◆ **WHAT THE TASK ASKS**
Below are some records; output exactly the lines from the line with "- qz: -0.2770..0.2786" to the line with "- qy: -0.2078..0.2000", both ends kept, and nothing more.

◆ **THE RECORDS**
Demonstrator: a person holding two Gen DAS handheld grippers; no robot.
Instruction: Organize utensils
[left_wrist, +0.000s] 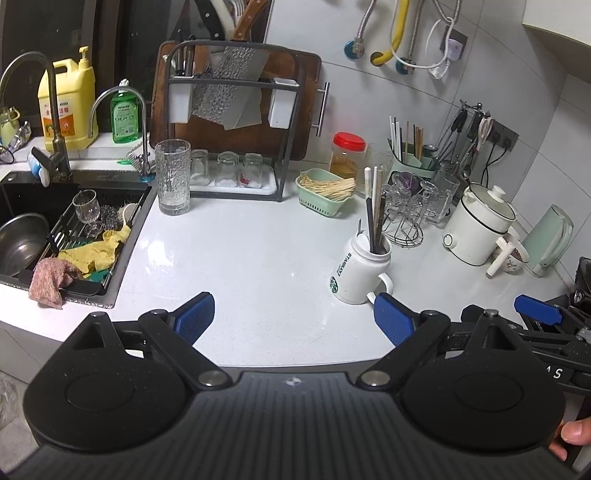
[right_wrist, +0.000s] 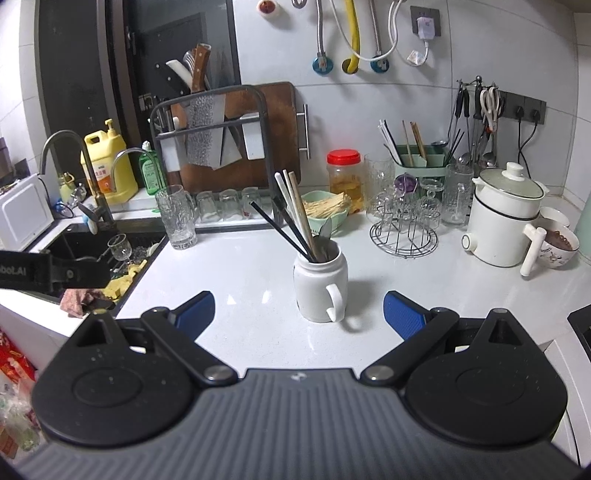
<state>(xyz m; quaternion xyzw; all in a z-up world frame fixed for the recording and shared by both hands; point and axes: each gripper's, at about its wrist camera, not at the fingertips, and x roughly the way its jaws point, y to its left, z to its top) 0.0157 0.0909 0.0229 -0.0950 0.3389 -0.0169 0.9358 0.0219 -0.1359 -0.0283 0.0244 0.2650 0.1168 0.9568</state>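
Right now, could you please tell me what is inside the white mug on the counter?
The white mug holds upright chopsticks, some black, some pale, plus what looks like a metal spoon. Their lower ends, and anything at the bottom, are hidden by the mug's wall.

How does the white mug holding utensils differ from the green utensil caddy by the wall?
The white mug stands alone mid-counter, nearest the grippers; the green caddy sits back by the wall among glassware. The mug is round with a handle and one opening; the caddy is boxy with dividers. The mug's sticks lean left together; the caddy's are spread across compartments. Both hold chopsticks upright.
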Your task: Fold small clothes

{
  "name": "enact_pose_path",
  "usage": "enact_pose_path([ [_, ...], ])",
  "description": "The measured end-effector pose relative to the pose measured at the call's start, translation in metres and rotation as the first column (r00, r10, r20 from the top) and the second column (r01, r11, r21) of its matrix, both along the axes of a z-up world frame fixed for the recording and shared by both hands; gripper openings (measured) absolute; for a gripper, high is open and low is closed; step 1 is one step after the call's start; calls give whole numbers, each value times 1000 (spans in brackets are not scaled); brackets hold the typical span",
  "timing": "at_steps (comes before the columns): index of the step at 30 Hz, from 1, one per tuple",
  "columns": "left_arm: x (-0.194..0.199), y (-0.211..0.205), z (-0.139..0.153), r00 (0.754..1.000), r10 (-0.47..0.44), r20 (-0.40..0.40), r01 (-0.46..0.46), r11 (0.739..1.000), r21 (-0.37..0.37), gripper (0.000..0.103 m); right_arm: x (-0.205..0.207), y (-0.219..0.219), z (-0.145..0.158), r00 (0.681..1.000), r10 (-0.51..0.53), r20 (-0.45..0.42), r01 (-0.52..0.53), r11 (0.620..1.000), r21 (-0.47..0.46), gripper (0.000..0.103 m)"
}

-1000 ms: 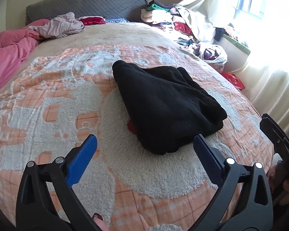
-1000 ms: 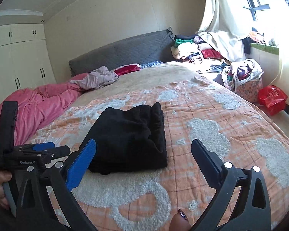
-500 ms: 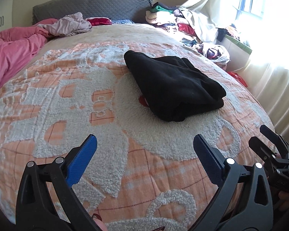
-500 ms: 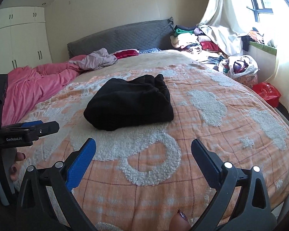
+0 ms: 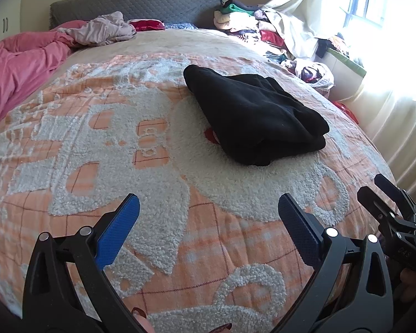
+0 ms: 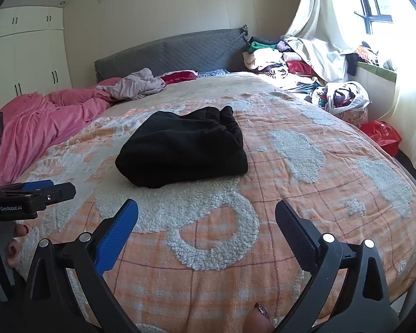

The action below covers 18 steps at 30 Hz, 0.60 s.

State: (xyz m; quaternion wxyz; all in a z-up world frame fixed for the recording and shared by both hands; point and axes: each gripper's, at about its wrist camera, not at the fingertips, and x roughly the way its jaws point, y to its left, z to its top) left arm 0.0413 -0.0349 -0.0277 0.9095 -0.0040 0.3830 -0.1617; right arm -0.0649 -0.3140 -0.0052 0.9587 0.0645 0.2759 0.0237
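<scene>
A folded black garment (image 5: 252, 116) lies on the orange and white bedspread (image 5: 152, 166), in the middle of the bed; it also shows in the right wrist view (image 6: 184, 147). My left gripper (image 5: 208, 208) is open and empty, held back near the foot of the bed, well short of the garment. My right gripper (image 6: 206, 212) is open and empty too, to the right of the left one and also short of the garment. Each gripper shows at the edge of the other's view.
A pink duvet (image 6: 44, 119) lies along the left side of the bed. A grey garment (image 6: 136, 86) sits near the grey headboard (image 6: 169, 52). A pile of clothes (image 6: 280, 58) and a full bag (image 6: 341, 97) stand at the right, by the window.
Both grippers have pulled back from the black garment toward the foot of the bed. The garment has stayed folded in place. Both grippers stay open.
</scene>
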Motion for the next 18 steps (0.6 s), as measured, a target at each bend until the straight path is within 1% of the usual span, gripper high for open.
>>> enact_pose_path([
  [18, 0, 1, -1, 1000, 17, -10, -17, 1000, 17, 94, 6, 0, -3, 1000, -7, -19, 7, 1000, -3, 99],
])
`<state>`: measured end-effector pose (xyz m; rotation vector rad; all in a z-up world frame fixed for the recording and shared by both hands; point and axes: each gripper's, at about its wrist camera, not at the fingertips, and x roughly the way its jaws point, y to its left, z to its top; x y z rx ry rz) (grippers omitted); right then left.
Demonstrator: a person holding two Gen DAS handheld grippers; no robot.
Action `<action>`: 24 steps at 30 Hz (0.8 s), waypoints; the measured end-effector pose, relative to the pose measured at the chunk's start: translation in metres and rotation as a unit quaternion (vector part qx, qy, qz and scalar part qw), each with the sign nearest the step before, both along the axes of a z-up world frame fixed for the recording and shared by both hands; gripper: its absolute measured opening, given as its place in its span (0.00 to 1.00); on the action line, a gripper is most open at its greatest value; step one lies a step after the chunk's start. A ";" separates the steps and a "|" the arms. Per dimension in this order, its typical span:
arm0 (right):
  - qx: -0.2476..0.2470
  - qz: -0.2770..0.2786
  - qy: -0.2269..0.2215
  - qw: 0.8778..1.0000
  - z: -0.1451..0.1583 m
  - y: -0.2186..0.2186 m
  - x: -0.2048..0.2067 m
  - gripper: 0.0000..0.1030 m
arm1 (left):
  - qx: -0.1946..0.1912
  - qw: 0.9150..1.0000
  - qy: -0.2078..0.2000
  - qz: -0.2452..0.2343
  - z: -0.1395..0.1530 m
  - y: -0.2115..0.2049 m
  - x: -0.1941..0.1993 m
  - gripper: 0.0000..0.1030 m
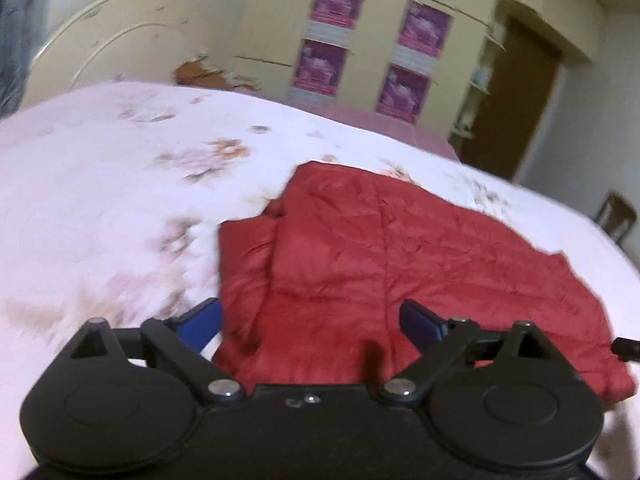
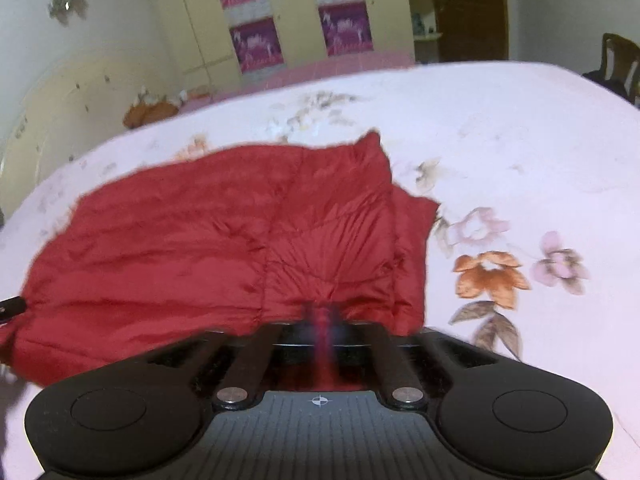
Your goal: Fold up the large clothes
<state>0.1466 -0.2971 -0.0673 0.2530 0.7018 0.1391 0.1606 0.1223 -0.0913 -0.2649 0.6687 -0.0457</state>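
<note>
Your left gripper (image 1: 310, 322) hangs with blue fingers (image 1: 420, 320) spread wide and empty, straddling the near edge of the red quilted jacket (image 1: 380, 248), which lies partly folded on the floral bed (image 1: 100, 180), sleeves tucked, further folds likely remaining. From the right wrist, your right gripper (image 2: 320, 316) is pinched tight on the jacket's near hem.

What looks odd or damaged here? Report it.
The cream curved headboard looks damaged: chipped patches expose orange-brown at its lower edge by the flowered white bedspread. The red quilted jacket lies crumpled, one edge doubled over. Blur hides finer detail.
</note>
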 end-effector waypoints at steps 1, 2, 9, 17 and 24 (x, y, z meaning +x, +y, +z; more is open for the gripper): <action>0.003 0.004 -0.020 1.000 0.007 0.002 -0.011 0.73 | -0.021 1.000 0.006 0.004 0.000 0.005 -0.007 0.86; 0.001 0.008 -0.020 1.000 0.011 0.006 -0.019 0.73 | -0.044 0.999 0.013 0.015 -0.001 0.010 -0.016 0.83; 0.032 0.066 -0.020 0.997 0.024 0.056 -0.024 0.05 | -0.192 0.978 0.056 0.060 -0.032 0.024 -0.018 0.64; 0.034 0.116 -0.007 0.993 0.021 0.125 0.018 0.00 | -0.259 0.961 0.042 0.091 -0.060 0.034 0.010 0.50; 0.019 0.107 0.041 0.993 -0.010 0.153 0.041 0.00 | -0.261 0.964 -0.016 0.044 -0.040 0.028 0.005 0.19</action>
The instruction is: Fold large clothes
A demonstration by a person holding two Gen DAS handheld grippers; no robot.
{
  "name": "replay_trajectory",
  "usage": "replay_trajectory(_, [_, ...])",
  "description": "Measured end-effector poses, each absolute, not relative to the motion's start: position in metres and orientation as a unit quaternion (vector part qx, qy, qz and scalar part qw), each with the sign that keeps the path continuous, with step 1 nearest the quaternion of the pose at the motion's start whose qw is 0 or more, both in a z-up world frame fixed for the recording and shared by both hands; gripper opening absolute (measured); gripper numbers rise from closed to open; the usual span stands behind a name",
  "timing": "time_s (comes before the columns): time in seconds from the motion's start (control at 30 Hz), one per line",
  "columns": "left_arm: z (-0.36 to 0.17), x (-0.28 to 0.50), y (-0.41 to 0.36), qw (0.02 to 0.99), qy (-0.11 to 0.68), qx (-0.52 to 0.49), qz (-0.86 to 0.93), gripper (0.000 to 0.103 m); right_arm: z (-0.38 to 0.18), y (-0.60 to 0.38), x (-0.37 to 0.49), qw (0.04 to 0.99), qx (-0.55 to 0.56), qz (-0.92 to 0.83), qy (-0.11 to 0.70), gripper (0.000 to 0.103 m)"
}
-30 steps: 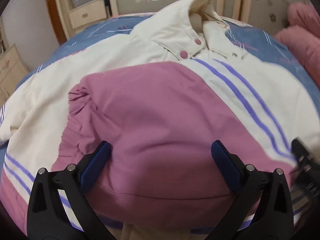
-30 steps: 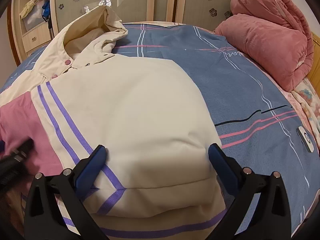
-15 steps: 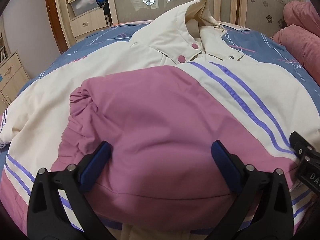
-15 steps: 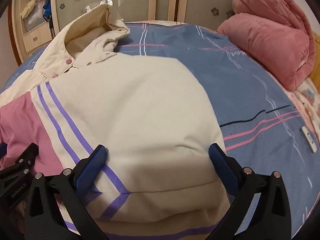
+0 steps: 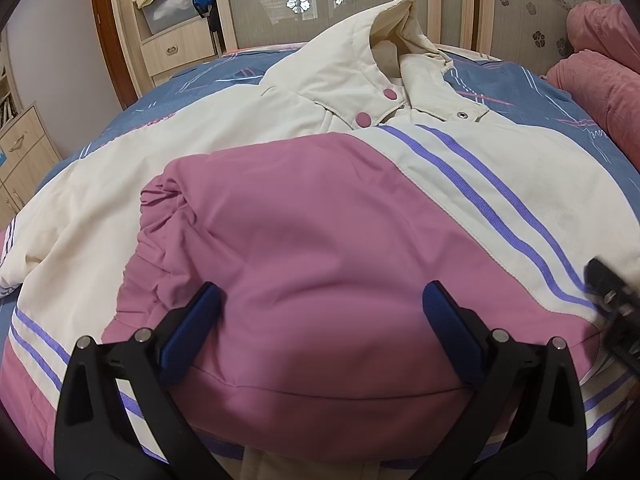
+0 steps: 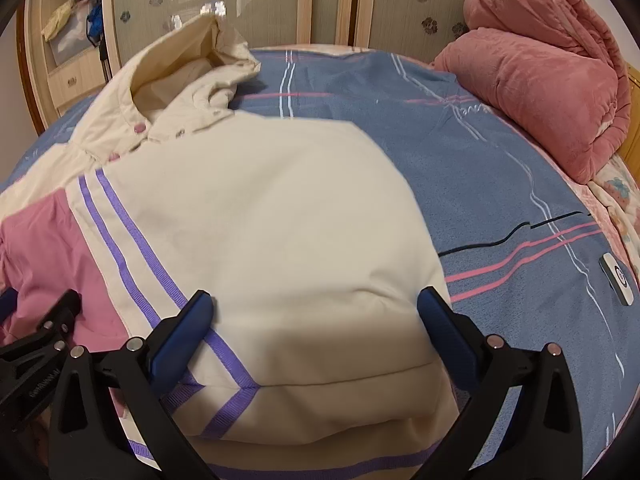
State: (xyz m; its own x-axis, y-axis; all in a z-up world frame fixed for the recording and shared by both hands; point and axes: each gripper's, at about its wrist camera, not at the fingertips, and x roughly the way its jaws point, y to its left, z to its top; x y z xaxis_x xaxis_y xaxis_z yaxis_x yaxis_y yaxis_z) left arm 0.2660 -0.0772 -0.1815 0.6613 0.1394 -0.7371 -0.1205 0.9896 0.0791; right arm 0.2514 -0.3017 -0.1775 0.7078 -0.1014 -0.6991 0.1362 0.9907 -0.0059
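Note:
A large cream and pink padded jacket [image 5: 320, 208] with purple stripes lies front up on the bed, hood [image 5: 384, 36] at the far end. One sleeve is folded across the chest, its pink cuff [image 5: 160, 200] at the left. My left gripper [image 5: 320, 320] is open over the pink sleeve near the hem. My right gripper [image 6: 316, 320] is open over the cream part of the jacket [image 6: 260, 220] near its right edge. The right gripper's tip shows at the right edge of the left wrist view [image 5: 616, 320]. The left gripper shows at the left edge of the right wrist view [image 6: 36, 344].
The bed has a blue sheet [image 6: 500, 184] with pink and white lines. A rolled pink quilt [image 6: 540, 80] lies at the far right. A small white remote [image 6: 618, 278] lies on the sheet at the right. Wardrobe doors [image 5: 320, 0] and drawers [image 5: 24, 160] stand behind and left.
Both grippers stay open and have shifted slightly over the jacket near its hem. The jacket has not changed shape.

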Motion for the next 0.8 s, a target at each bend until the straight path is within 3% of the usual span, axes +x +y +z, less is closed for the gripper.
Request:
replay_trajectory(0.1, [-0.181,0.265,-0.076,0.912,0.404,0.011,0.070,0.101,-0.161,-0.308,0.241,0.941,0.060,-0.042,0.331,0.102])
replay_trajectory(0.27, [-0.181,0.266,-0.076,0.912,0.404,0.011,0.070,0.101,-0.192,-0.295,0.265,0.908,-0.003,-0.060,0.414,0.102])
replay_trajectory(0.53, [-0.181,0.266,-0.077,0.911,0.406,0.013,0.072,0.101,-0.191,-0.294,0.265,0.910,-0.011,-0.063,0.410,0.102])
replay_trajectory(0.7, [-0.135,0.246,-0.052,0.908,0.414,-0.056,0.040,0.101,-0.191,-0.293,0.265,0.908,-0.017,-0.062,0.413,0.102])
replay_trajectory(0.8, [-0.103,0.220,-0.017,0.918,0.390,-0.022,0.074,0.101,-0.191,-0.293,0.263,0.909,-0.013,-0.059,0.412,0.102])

◆ **FINAL ANSWER**
  - qz: -0.2770..0.2786
  - qy: -0.2269..0.2215
  - qw: 0.8778..1.0000
  - z: -0.1451..0.1583 m
  - y: -0.2186..0.2186 m
  - x: -0.2048..0.2067 m
  - gripper: 0.0000..0.1030 m
arm1 (left):
  - qx: -0.1946..0.1912
  - qw: 0.9150..1.0000
  - qy: -0.2078..0.2000

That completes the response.